O tempo fez-se-me fome,
Mas levantas os braços - e é o moinho.

Como a corça na Haia plo rebento
E a ponte levadiça,
Vais em maneira, amor e movimento,
Vela da tarde, dique do meu sangue:
Afinal só um pouco de mulher
Que a palavra detém e águas cultivam.

Graça do vento em céus inesperados,
Gaivota és para mim que nasci delas;
No milagre de sermos encontrados
Já de Amesterdão são nossas as janelas.

Taça a taça trocámos anéis áureos
De vinho português sobre holandilha:
Quem via - como saber
Se era braço de noivo ou mão de filha?

Mas sempre tinta à tarde!
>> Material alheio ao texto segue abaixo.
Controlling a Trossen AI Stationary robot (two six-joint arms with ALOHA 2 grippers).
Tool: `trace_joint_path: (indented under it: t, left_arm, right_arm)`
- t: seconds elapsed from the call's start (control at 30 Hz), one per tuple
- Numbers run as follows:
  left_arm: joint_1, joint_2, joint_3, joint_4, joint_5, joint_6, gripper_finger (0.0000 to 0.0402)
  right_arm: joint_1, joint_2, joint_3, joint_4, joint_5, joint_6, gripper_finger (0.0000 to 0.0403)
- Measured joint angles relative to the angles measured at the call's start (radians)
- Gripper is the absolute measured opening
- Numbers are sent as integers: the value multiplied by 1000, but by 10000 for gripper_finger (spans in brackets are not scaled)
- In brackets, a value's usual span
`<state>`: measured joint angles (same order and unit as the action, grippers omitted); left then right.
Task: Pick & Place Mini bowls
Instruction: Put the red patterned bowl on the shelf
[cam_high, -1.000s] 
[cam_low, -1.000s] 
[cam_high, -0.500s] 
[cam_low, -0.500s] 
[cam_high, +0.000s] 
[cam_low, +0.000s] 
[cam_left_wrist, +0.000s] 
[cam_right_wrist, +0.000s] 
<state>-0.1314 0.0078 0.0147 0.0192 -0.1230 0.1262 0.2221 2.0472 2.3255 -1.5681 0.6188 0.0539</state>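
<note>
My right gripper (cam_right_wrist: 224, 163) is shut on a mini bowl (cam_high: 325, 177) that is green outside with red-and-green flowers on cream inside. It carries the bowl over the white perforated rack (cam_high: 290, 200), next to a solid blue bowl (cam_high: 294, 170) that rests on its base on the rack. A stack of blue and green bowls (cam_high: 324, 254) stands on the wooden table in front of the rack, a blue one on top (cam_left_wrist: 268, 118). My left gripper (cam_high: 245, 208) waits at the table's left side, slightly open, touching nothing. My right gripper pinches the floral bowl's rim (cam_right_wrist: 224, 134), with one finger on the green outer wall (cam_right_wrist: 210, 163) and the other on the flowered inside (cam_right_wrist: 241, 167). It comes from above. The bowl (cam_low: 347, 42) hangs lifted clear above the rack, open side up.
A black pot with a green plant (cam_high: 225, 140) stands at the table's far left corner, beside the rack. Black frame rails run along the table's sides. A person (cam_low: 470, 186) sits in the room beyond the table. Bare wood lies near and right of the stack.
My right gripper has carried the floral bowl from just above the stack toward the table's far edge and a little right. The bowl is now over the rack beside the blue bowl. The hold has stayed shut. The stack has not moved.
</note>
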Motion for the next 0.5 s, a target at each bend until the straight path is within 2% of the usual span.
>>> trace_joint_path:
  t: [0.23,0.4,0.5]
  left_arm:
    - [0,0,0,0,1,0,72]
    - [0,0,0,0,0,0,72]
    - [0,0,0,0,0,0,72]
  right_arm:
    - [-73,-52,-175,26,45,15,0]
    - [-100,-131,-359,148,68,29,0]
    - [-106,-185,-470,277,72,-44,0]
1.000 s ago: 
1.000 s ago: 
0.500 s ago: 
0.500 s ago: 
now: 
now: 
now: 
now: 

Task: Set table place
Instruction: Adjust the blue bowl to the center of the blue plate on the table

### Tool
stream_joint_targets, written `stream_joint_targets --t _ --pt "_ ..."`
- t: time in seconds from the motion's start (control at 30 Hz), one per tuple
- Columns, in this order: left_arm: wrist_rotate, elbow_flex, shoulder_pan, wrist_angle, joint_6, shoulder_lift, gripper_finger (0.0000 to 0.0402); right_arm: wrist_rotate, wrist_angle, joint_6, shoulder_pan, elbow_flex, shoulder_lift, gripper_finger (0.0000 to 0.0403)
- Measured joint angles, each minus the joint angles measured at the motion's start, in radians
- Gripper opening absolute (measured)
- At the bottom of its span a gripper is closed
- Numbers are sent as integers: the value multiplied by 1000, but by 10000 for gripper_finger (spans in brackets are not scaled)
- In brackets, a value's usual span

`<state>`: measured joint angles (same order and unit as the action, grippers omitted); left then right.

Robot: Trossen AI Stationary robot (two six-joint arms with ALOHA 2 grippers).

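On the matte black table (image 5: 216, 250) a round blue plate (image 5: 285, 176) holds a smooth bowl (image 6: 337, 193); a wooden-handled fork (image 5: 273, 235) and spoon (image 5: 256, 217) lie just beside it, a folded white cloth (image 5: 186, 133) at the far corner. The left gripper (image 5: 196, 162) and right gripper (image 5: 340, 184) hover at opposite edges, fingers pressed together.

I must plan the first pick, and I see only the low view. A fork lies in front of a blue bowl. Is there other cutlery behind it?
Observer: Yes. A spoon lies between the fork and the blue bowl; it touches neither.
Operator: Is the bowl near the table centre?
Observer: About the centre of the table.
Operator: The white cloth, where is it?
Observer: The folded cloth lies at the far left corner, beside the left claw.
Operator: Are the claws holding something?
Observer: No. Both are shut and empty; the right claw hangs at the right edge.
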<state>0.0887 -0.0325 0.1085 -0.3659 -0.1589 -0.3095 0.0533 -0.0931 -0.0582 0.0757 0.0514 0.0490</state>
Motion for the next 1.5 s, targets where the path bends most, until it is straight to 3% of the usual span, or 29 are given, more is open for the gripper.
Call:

Eras a Lua
Que em foice adestra os calmos céus dos pôlders:
Eu ceifava a manhã nos teus cabelos,
Contava-os um a um,canal abaixo,
E, deitado nos verbos que te evocam,
Feliz com um pintor que vende pouco,
Era holandês por ti...

Que, bem pensando,
O que eu cá sou, céus de Van Gogh, é louco!
29.1.1963

(Vitorino Nemésio, "Andamento Holandês", Obras Completas, Vol. II - Poesia, INCM, Lisboa, 1989, pp. 378-379.)